* Exercise goal
Please print every line of the material below exactly.
Segment Start: Input data
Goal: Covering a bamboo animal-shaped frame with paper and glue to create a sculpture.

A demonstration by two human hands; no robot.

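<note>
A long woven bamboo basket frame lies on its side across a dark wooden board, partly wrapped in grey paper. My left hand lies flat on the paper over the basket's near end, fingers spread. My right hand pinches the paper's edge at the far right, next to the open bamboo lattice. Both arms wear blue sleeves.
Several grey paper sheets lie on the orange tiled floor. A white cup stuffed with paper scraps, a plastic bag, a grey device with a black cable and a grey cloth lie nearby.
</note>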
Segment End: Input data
* Reply
Goal: Covering a bamboo animal-shaped frame with paper and glue to create a sculpture.

A demonstration by two human hands; no robot.

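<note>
A long woven bamboo basket frame lies on its side across a dark wooden board, partly wrapped in grey paper. My left hand lies flat on the paper over the basket's near end, fingers spread. My right hand pinches the paper's edge at the far right, next to the open bamboo lattice. Both arms wear blue sleeves.
Several grey paper sheets lie on the orange tiled floor. A white cup stuffed with paper scraps, a plastic bag, a grey device with a black cable and a grey cloth lie nearby.
</note>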

Whatever the exercise asked has now been answered.